# Fully Homomorphic Encryption Part Two: Lattice-based Crypto and the LWE Problem

22 Jun 2020Last time, we went through the overview of what FHE is, the different stages towards FHE, and the brief history of it. I think at this point, we should be pretty comfortable with understanding what FHE is and its potential applications.

We concluded the last post by alluding to this **GSW FHE Scheme**. It’s the 3rd Gen FHE Scheme based on the **LWE Problem** assumption which stems from **Lattice-based Cryptography**.

Although these topics might sound pretty archaic and distant, I claim that **it’s actually not that hard to understand**. In fact, with just simple knowledge in linear algebra, we can fully grasp the idea of the GSW FHE Scheme.

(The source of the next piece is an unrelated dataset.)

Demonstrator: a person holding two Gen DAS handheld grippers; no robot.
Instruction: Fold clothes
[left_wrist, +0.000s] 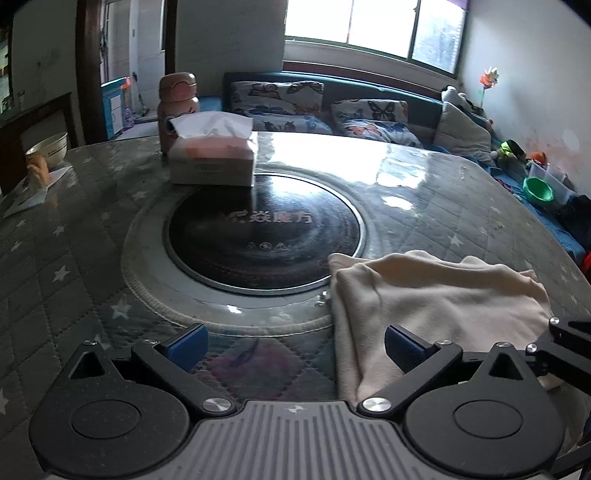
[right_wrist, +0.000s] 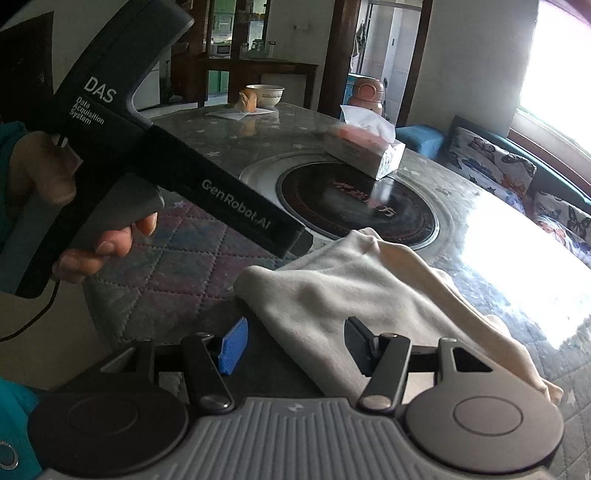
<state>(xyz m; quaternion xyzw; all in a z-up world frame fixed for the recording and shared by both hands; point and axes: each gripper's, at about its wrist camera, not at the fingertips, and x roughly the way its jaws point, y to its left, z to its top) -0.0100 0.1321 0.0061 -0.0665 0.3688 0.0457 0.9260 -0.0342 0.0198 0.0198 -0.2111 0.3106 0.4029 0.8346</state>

In this post, let’s together **review some fundamental concept of Lattice-based Crypto and the LWE Problem** so we can build up our knowledge to the actual GSW Scheme later.

## A Brief Intro to Lattice-based Cryptography

**So what the heck is Lattice-based Crypto**? According to Wikipedia:

Lattice-based cryptographyis the generic term for constructions of cryptographic primitives that involve lattices, either in the construction itself or in the security proof. Lattice-based constructions are currently important candidates for post-quantum cryptography.

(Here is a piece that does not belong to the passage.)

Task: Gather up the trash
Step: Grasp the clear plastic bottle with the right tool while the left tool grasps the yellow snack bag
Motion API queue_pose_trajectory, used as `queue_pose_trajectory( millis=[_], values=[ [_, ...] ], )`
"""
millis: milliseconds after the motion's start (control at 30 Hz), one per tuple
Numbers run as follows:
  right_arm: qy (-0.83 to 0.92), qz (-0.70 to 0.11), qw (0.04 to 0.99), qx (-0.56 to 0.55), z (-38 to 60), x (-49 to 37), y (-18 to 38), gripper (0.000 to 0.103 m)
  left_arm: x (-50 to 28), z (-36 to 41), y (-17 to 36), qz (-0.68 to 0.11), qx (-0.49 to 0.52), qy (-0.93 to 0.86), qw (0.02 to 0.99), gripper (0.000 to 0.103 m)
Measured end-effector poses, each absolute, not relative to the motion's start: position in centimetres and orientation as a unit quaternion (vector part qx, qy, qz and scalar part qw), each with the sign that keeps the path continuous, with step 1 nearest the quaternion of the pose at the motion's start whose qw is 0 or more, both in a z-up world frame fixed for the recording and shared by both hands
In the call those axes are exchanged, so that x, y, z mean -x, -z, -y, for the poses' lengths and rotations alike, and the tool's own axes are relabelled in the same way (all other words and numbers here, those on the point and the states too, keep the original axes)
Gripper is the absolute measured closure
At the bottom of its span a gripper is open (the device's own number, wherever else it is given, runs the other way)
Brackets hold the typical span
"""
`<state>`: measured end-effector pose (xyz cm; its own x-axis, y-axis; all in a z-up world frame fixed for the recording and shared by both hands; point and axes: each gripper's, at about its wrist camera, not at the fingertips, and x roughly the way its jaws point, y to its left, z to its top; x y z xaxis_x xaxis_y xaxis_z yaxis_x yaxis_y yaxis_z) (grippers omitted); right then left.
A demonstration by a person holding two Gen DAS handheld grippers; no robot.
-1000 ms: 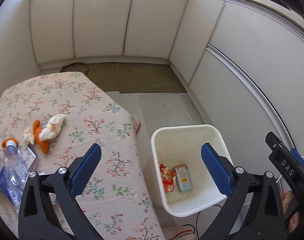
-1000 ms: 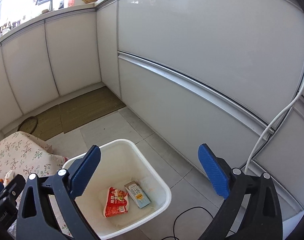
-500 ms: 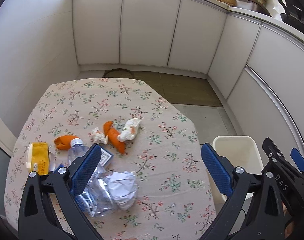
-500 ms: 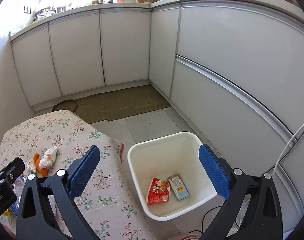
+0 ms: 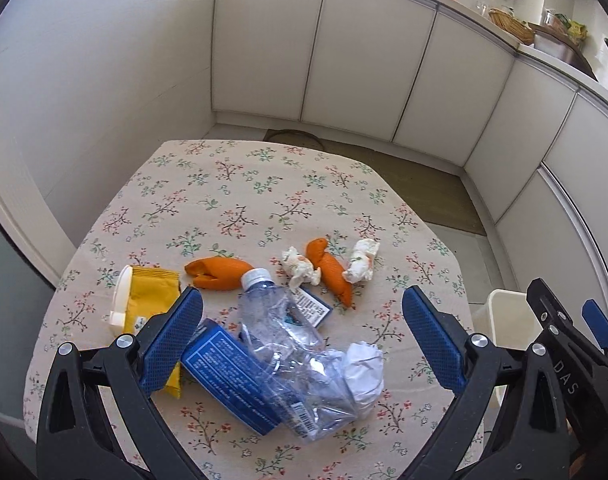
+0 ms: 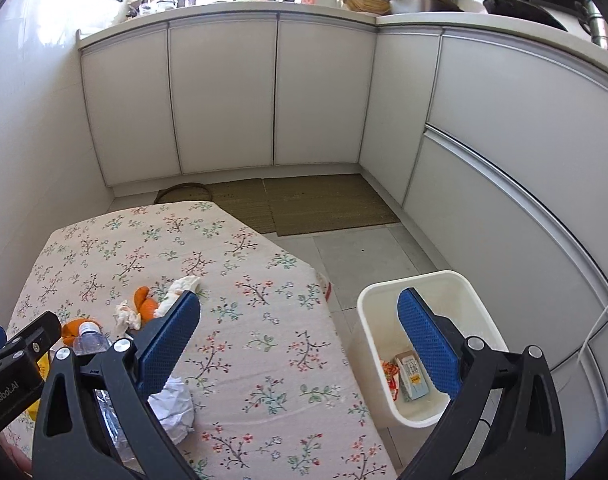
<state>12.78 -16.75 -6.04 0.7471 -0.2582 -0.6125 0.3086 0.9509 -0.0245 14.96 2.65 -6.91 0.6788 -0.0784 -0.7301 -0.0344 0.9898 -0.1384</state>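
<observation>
Trash lies on a floral tablecloth [image 5: 232, 200]: a crushed clear bottle [image 5: 292, 344], a blue carton [image 5: 228, 376], a crumpled white paper [image 5: 363, 372], a yellow packet [image 5: 152, 300], orange peels [image 5: 220, 272] and tissue wads [image 5: 361, 260]. My left gripper [image 5: 304, 344] is open above the bottle and carton. My right gripper [image 6: 300, 344] is open and empty over the table's right edge. The white bin [image 6: 479, 312] stands on the floor to the right, with a red wrapper [image 6: 389, 372] and a small carton [image 6: 413, 372] inside.
White cabinets [image 6: 319, 92] wrap around the back and right. A woven mat [image 6: 323, 204] lies on the tiled floor behind the table. The bin's rim shows at the right of the left wrist view [image 5: 503, 312]. A white cable [image 6: 599, 320] hangs right of the bin.
Both grippers have swung left from over the bin towards the table. The left one now faces the trash pile; both stay open and empty.
</observation>
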Motion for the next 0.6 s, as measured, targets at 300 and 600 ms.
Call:
queue_pose_trajectory(
  millis=[300,600],
  values=[
    [0.113,-0.332,0.936,-0.033,11.7,-14.4,6.6,0.007,-14.9,-8.7,7.8,-0.418,0.085,-0.040,0.903,0.007],
    [0.062,-0.367,0.928,-0.018,6.1,-17.0,8.8,0.007,-14.9,-14.8,8.4,-0.436,0.123,-0.084,0.888,0.007]
  ],
)
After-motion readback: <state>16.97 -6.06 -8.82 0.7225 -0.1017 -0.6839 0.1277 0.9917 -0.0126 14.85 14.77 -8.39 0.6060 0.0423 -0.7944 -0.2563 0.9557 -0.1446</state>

Word. Lattice-based Crypto is basically the Crypto that uses **lattices**. Sounds like a very convenient explaination.

However, for us who don’t really understand what **lattices** are, this concept sounds very confusing. To be honest, I still haven’t fully grasped the definition of lattices. If we look at its definition on Wikipedia again, it involves some geometry and group theory concepts which is also hard to comprehend. I think this is probably why this topic scared away lots of pondering readers.

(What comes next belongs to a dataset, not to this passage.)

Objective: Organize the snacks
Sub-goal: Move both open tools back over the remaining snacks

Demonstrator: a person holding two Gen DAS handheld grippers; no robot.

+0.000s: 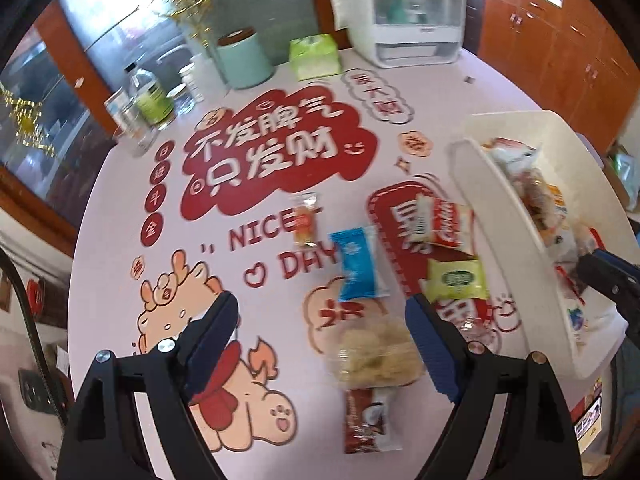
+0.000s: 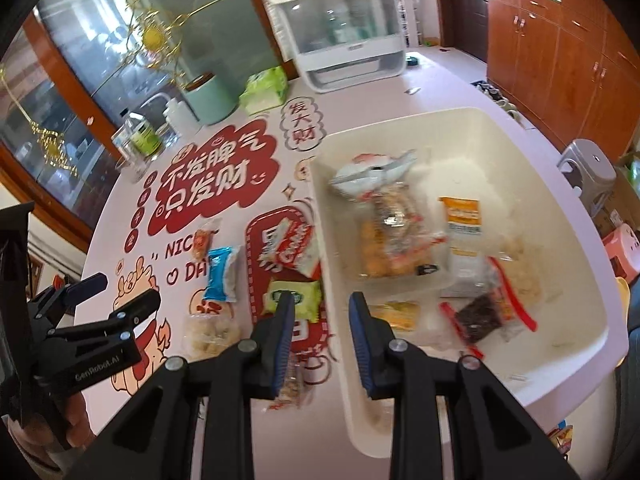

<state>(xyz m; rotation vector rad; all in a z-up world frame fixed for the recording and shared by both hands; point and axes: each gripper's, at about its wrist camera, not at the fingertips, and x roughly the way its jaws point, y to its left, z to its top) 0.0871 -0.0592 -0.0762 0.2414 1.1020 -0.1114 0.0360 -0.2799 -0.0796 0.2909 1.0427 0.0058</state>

Therefore, I decided to take a more **practical** approach to introduce this concept using my own understanding of it.

*Disclaimer: To more hard-core readers, my interpretation of this concept might not be entirely correct. Here I’m just trying to provide a more friendly perspective of this problem.*

### Integer Lattices from Basis Vectors

At this point, I would assume that we all have some linear algebra background. (If not, I highly recommend watching the YouTube series on Linear Algebra by **3Blue1Brown**.)

We all know what a **basis vector** is - if we say a linear space has basis vectors $ b_0, b_1 $, it means that every single element in that space can be represented as a **linear combination** of those two vectors. On the other hand, the **span** of the basis vectors must also cover the entire linear space.

If we have some basis vectors $ b_0, b_1 $ that spans a linear space, any vector $ v $ in this space then can be expressed as:
\(v = c_0 \cdot b_0 + c_1 \cdot b_1\)
We know that since the coefficients $ c_0, c_1 $ can be any number, all the possible choices of these numbers will eventually **create an area which represents the span of the basis vectors**.

However, what if we were to add one more limitation: **all the coefficients $ c_0, c_1 $ must be integers**? Then, all the possible choices of these coefficients no longer create an area. Instead, they create a discrete, sparse grid of dots, where **every dot represents a unique integer linear combination of the basis vectors**.

To imagine this, check out the image down below:

Basically, instead of having an area of infinite vector choices, now we have a grid of finite vector choices that are linear combinations of the basis vectors of this linear space where the coefficients are all integers. We refer to this grid-like system as an **Integer Lattice**.

Although we are describing a two-dimensional lattice structure, it’s perfectly fine to extend it into multiple dimensions. In fact, in order to make this into a hard problem that’s suitable for cryptography, we need to have plenty of dimensions.

### Interesting Problems in Integer Lattices

So what’s special about Integer Lattices? Turns out it’s the “Integer” part that makes this interesting.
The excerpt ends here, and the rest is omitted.